Prime Minister Shinzo Abe is set to announce the debt waiver and new official development assistance plan during talks with President Thein Sein in Naypyitaw, the capital of Myanmar, on Sunday, the government sources said Thursday.

Japan announced in April last year that of the approximately ¥500 billion owed by Myanmar in delayed repayment of past loans, Tokyo would forgive about ¥300 billion, becoming the first creditor country to make such a move.

The two countries agreed that the remaining ¥200 billion would also be wiped away after one year on condition that Myanmar continued its reform efforts. The accord was reached between then-Prime Minister Yoshihiko Noda and Thein Sein in Tokyo.

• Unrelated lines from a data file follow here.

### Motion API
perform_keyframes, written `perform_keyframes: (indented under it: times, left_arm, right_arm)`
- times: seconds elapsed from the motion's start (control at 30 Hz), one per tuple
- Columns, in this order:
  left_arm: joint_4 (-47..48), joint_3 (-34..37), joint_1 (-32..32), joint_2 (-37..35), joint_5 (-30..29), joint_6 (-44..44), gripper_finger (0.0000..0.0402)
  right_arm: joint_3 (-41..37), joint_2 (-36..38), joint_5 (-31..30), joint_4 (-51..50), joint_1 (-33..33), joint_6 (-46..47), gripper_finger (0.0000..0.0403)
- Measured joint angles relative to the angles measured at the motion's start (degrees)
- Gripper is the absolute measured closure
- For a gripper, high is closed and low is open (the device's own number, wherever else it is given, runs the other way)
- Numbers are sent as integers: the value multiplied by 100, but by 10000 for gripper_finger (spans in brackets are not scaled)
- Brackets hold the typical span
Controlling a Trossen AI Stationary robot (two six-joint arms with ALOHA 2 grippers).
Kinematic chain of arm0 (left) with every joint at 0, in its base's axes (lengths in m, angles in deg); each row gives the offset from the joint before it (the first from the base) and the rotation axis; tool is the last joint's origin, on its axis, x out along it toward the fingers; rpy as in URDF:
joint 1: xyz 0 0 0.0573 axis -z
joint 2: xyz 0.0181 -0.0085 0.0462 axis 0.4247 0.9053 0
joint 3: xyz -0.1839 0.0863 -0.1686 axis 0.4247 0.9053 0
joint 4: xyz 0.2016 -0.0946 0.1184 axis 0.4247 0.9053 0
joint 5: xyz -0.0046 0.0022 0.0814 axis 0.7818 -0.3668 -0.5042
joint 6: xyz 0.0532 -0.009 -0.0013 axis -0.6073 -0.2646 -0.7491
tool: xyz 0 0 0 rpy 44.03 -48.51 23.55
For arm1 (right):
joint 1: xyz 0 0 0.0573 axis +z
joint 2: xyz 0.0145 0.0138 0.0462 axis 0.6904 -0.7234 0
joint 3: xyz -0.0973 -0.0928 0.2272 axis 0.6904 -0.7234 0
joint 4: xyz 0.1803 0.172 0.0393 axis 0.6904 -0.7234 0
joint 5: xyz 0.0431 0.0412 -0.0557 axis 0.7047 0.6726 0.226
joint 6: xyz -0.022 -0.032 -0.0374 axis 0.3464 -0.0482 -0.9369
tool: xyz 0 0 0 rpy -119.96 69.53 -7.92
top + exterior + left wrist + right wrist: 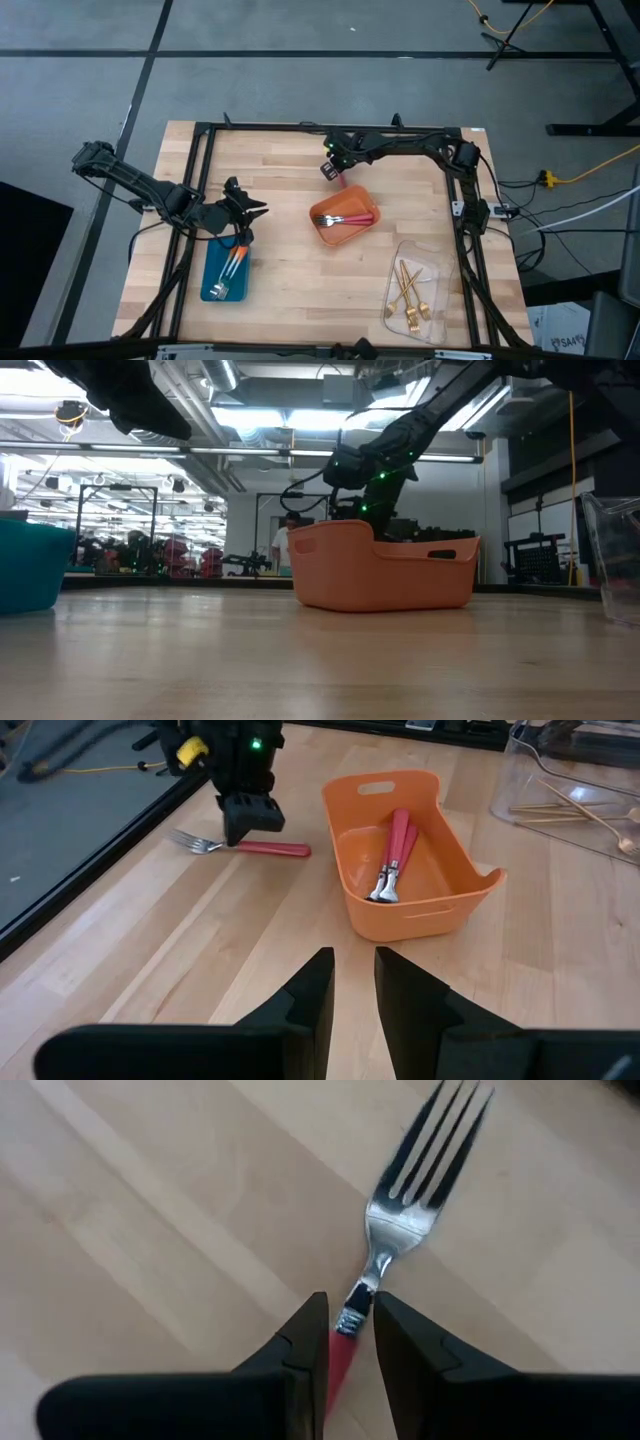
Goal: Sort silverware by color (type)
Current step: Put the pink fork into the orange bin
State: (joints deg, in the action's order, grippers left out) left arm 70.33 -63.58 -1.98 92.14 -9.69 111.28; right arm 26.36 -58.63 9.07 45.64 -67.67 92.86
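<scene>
- You have a pale wooden table (pixel 300 160) with light plank stripes and a black frame.
- The middle tray (pixel 343 216) is orange; the forks (pixel 345 217) inside have pink-red handles and silver heads.
- The left tray (pixel 224 271) is blue, holding forks with orange handles (pixel 234 262).
- The clear tray (pixel 415 292) on your right holds all-gold forks (pixel 408 294).
- The fork (pixel 405 1220) lying on the wood is silver with a red handle.
</scene>
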Motion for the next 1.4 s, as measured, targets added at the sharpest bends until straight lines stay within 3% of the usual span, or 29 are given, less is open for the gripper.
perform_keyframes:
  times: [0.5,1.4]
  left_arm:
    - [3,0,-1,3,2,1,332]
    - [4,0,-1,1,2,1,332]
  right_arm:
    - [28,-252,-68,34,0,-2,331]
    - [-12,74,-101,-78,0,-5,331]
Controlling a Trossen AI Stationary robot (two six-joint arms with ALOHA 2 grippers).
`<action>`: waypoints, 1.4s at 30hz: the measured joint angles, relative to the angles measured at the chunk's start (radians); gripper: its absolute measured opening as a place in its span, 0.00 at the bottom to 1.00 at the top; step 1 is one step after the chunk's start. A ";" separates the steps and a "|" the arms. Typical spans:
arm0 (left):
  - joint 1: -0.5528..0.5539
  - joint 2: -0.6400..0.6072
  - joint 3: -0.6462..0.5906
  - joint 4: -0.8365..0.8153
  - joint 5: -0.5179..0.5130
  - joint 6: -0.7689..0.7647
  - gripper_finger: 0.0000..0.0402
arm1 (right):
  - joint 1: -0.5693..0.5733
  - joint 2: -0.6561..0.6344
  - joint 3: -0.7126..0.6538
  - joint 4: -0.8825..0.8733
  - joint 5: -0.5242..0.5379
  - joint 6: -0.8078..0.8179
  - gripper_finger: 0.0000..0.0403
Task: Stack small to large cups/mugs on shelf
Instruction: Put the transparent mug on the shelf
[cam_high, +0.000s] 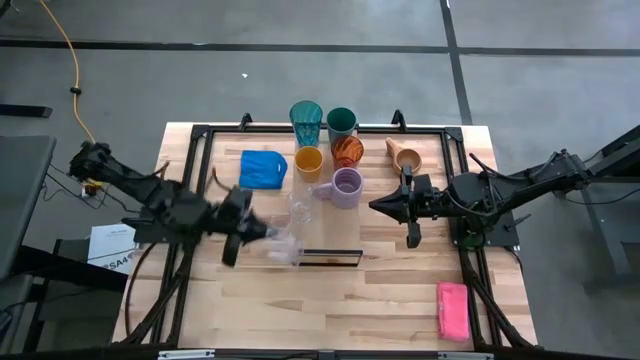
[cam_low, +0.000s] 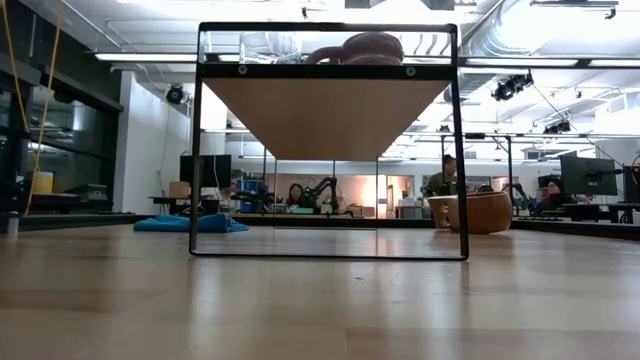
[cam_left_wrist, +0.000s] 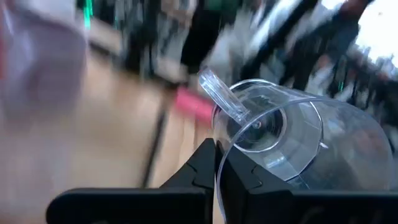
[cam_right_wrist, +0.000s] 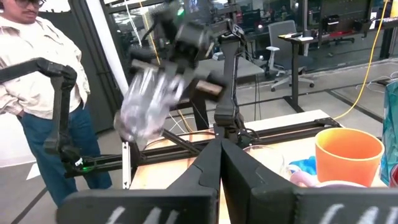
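My left gripper (cam_high: 260, 234) hovers over the table's left middle, shut on a clear glass (cam_high: 284, 246), which also shows blurred in the right wrist view (cam_right_wrist: 147, 102). A second clear glass (cam_high: 300, 207) stands by the lavender mug (cam_high: 347, 187). Behind them stand the orange cup (cam_high: 308, 160), red cup (cam_high: 348, 150), teal tumbler (cam_high: 306, 122) and dark green cup (cam_high: 341, 122). The tan mug (cam_high: 404, 155) lies on its side. The shelf (cam_low: 330, 110) carries the lavender mug (cam_low: 362, 47). My right gripper (cam_high: 380, 205) waits shut, right of the mug, touching nothing. My left gripper holds the clear glass by its rim wall (cam_left_wrist: 219, 163), which passes between the two fingers, one finger (cam_left_wrist: 252, 180) inside the glass and one outside. The glass is lifted clear of the table and lies tipped over, its base (cam_left_wrist: 256, 126) pointing away from the gripper.
A blue cloth (cam_high: 262, 168) lies left of the cups and a pink sponge (cam_high: 452, 308) near the front right corner. A person (cam_right_wrist: 31, 68) stands beyond the table's left side. Bare wood lies along the near edge (cam_high: 330, 320).
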 joint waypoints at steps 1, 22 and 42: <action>0.037 0.004 0.000 0.063 0.007 0.050 0.00 | 0.000 0.000 0.000 0.000 0.000 0.010 0.00; 0.195 0.063 -0.065 0.483 0.010 0.285 0.00 | 0.000 0.000 0.000 0.042 -0.117 0.049 0.00; 0.087 0.258 0.116 0.174 0.037 0.213 0.00 | 0.000 0.000 0.000 0.043 -0.117 0.051 0.00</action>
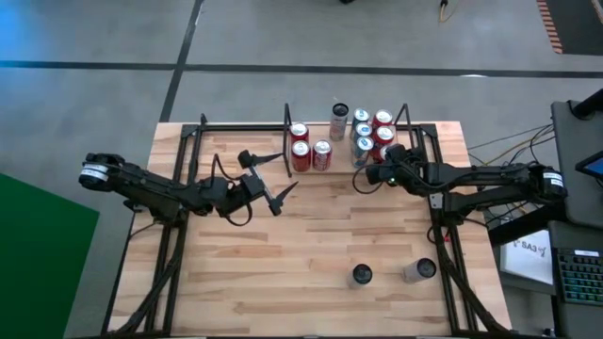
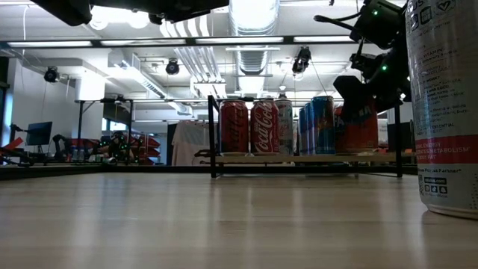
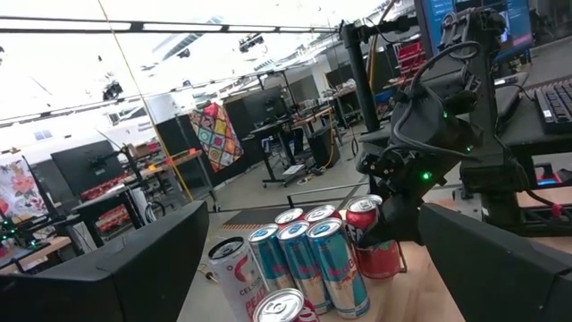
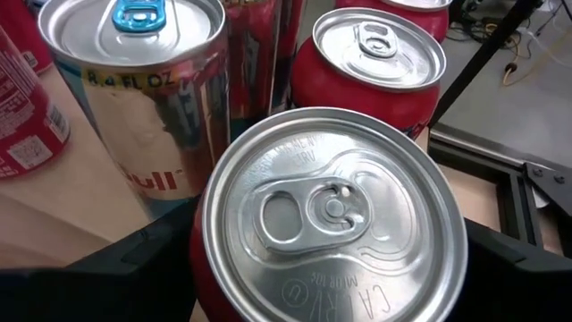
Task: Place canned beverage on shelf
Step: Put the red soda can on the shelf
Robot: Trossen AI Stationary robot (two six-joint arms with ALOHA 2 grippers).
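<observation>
On shelf (image 1: 325,175), right gripper (image 1: 384,155) straddles red can (image 4: 331,215); fingers spread.

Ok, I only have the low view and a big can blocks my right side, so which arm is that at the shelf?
Observer: That's the right gripper, at a red can near the right end of the shelf.
Operator: And the left one?
Observer: The left gripper is open and empty, over the table beside the shelf's left end.
Operator: Any cans still loose?
Observer: Two, a loose can and a second loose can beside it.
</observation>
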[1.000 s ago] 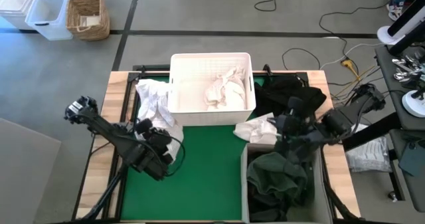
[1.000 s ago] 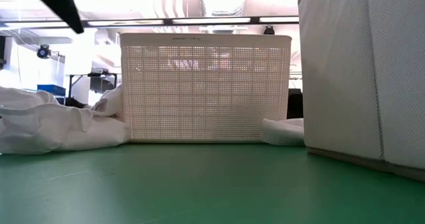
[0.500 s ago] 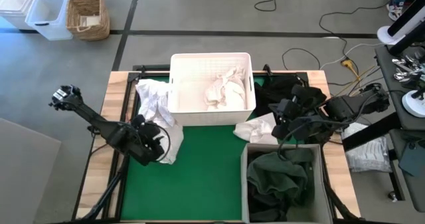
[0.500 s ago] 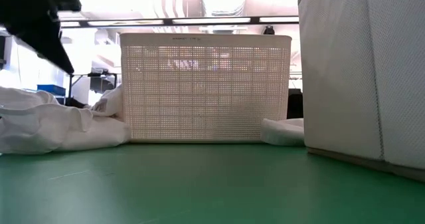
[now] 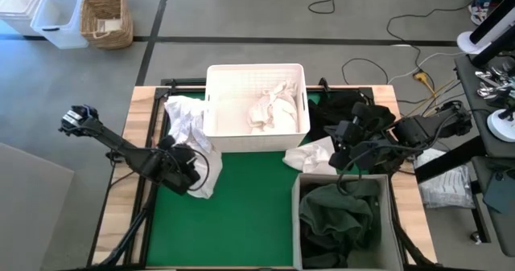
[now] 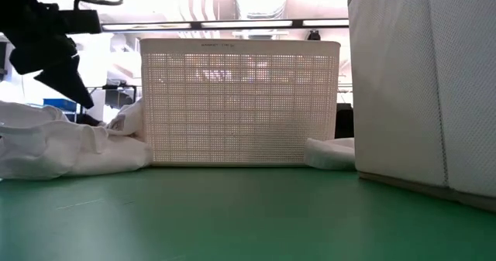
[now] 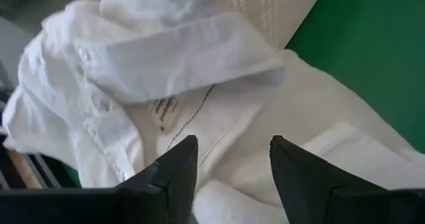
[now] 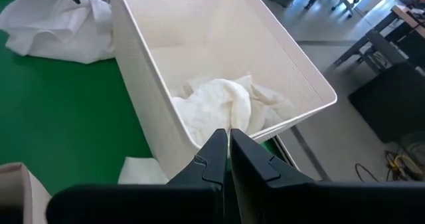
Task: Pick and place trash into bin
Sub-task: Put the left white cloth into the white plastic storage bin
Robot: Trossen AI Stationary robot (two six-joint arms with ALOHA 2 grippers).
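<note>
A crumpled white shirt (image 5: 187,130) lies on the green mat against the white tub's left wall, and it fills the left wrist view (image 7: 166,71). My left gripper (image 5: 183,166) (image 7: 232,159) is open, with its fingers low over the near part of that shirt (image 6: 62,145). The white tub (image 5: 256,90) (image 8: 219,44) holds white cloth (image 5: 269,108). Another white sheet (image 5: 310,154) lies by the tub's near right corner. My right gripper (image 5: 336,146) (image 8: 226,144) is shut and empty, just right of that sheet. A black garment (image 5: 354,110) lies behind it.
A grey fabric bin (image 5: 299,192) at the near right corner holds a dark green garment (image 5: 338,215); in the low view its wall (image 6: 422,83) blocks the right. Bare green mat (image 5: 249,207) lies between the arms.
My left gripper has moved toward the far edge and come down over the white shirt, staying open. My right arm drew back slightly toward the far right early on, then held still. The cloth has not moved.
</note>
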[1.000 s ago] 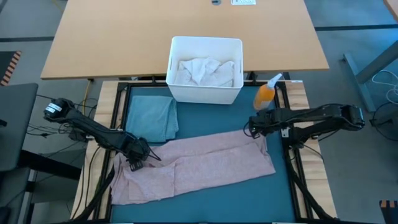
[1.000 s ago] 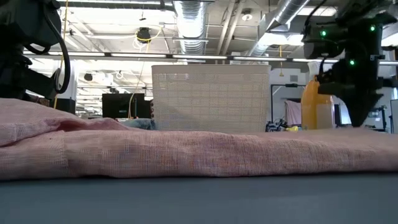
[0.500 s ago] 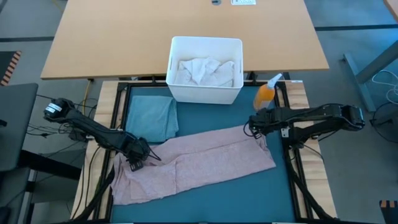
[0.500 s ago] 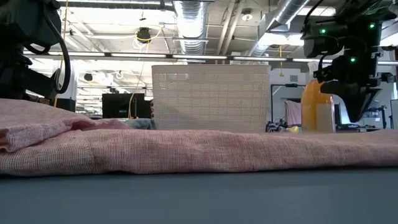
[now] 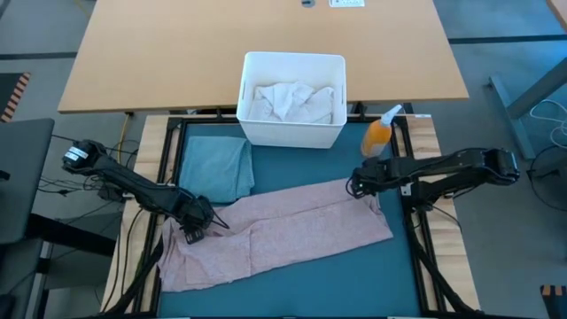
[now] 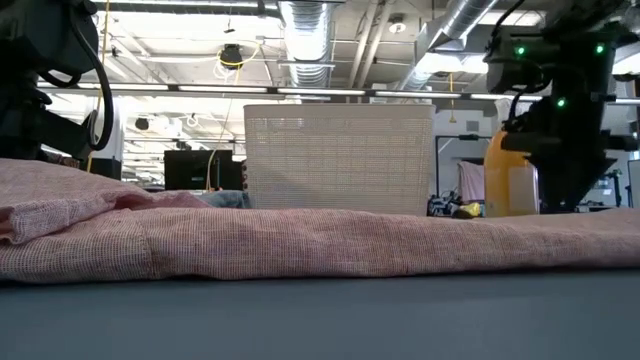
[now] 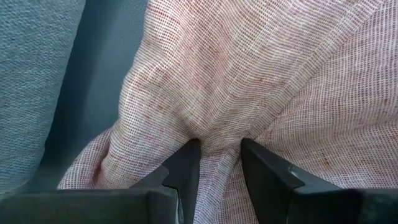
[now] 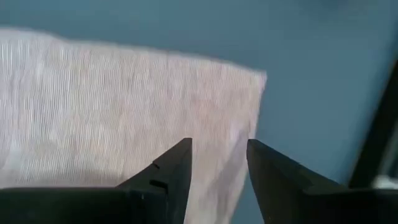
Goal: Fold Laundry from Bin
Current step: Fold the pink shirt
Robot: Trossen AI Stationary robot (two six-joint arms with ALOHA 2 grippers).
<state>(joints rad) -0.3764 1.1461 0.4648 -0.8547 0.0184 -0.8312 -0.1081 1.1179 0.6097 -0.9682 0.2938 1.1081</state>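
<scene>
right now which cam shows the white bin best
The high view: it looks straight down into the white bin, showing its whole rim and the white cloth inside. The low view shows only one side wall, contents hidden. Neither wrist view shows it, only pink fabric.

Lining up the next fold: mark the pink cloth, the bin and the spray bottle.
pink cloth (image 5: 283, 232), high view, middle of the spread fabric.
bin (image 5: 292, 133), high view, near wall.
spray bottle (image 5: 377, 137), high view, orange body.
</scene>
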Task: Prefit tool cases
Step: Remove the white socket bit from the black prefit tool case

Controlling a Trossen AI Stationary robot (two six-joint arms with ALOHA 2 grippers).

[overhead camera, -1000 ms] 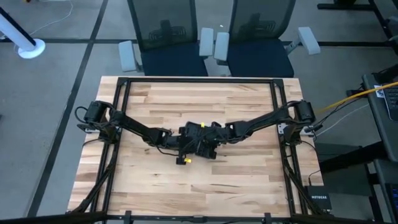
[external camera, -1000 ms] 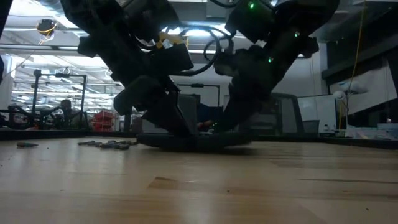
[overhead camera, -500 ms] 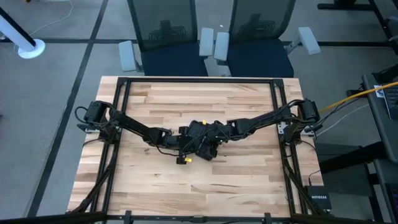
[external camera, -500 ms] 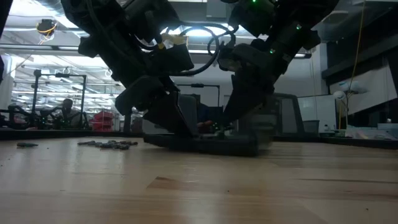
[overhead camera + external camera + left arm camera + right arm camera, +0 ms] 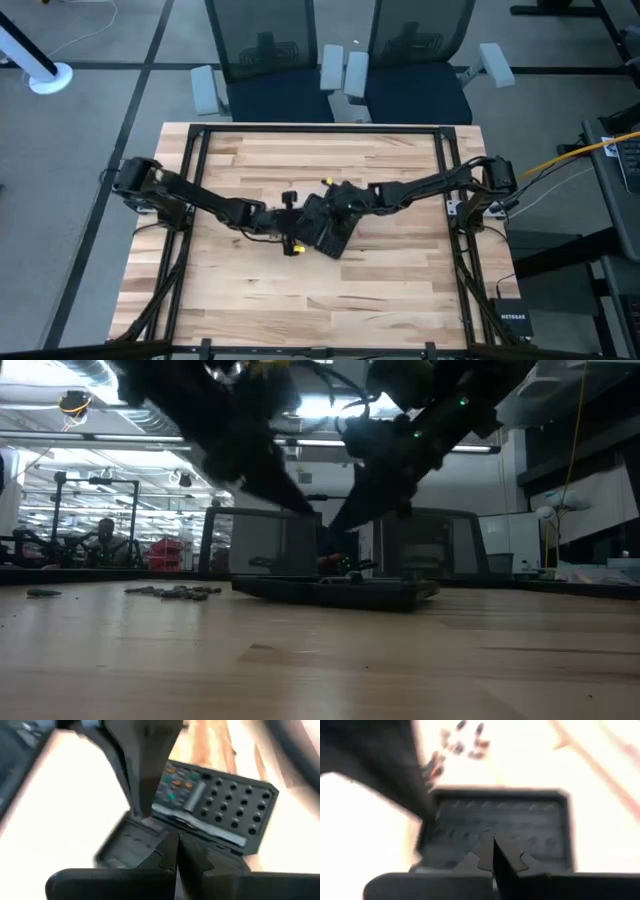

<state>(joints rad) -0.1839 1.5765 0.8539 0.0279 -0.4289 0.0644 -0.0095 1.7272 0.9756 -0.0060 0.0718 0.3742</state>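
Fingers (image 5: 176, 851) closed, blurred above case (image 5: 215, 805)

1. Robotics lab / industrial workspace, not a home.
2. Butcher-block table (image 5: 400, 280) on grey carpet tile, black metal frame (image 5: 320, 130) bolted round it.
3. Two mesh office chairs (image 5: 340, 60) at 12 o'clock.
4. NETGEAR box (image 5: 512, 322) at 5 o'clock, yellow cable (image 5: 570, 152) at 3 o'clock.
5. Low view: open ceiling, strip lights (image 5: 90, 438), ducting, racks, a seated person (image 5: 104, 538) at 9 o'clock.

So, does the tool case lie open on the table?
Yes, the left wrist view shows the tool case with both halves spread flat, its slot grid facing up.
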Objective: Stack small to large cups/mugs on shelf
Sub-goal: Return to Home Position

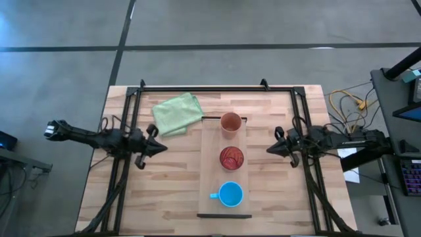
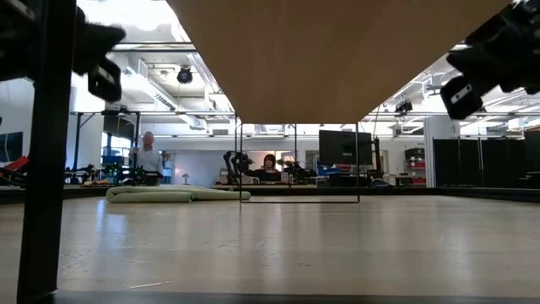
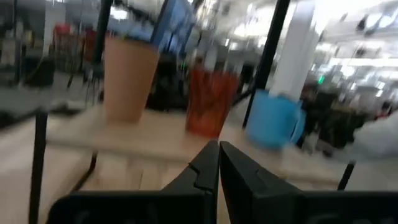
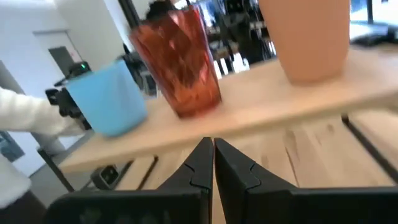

Abe left Friday on a three-day visit to Myanmar. During his trip, the first to the country by a Japanese prime minister in 36 years, he is expected to pledge Japan’s support for economic reforms and democratization through official development assistance.

Accompanied on the trip by officials from around 40 companies, Abe is also keen to secure contracts for infrastructure development projects.

Chief Cabinet Secretary Yoshihide Suga said Thursday that Abe and Thein Sein will likely discuss the transfer of Japan’s technology and knowhow to Myanmar to promote infrastructure development and sustainable growth in the developing country.